There is no published universal good score or pass mark. Objective games reward relevant skills such as accuracy, memory, or efficient planning, but employers can apply role-specific models and combine games with other evidence.

Does HireVue show candidates their assessment results?

The experience varies by employer configuration. Completion does not necessarily include a pass/fail result, and an insight report is not the same as an employer decision. Treat the employer’s next-stage message as the reliable outcome.

Is the 80% HireVue pass mark real?

No official source establishes an 80% rule across HireVue games. It is an unsupported coaching claim when presented as universal.

Can practice improve a HireVue game score?

Practice can improve familiarity and train skills such as arithmetic, working-memory routines, visual scanning, and response control. It is less appropriate to “train” personality answers; understand the format and respond authentically.

Is your practice percentile my HireVue percentile?

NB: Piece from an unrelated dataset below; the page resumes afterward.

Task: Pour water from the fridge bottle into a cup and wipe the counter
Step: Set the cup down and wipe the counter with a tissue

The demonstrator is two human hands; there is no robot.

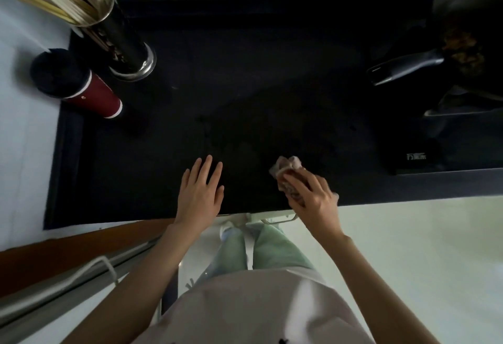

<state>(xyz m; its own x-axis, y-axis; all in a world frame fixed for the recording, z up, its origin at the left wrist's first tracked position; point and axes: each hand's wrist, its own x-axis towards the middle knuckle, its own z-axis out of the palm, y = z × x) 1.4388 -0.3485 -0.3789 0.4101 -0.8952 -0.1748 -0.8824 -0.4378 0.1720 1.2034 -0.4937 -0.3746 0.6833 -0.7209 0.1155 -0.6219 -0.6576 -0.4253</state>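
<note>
Counter [245,84], black, fills the middle of the frame. Left hand [201,191] lies flat on it near the lower edge, fingers straight, holding nothing. Right hand [310,196], just right of it, grips a crumpled cloth [285,168] against the counter. A red cup [81,87] stands at upper left beside a chopstick holder [122,41]; a pan [462,44] sits at upper right.

Left hand [201,193] flat on black counter [272,93], fingers [206,169] straight. Right hand [310,196] grips crumpled cloth [285,169] against counter near front edge. Red cup [81,87] and chopstick holder [119,38] back left; pan [462,44] far right.
</note>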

No. It compares your result with the Game Assessment Prep pool for our reconstruction. We do not have access to HireVue’s norm groups or an employer’s scoring model.

Should I play as quickly as possible?

Only when the instructions make speed relevant. Many tasks involve a speed–accuracy tradeoff. Rushing can increase false alarms, missed details, or calculation errors, so aim for controlled efficiency rather than random speed.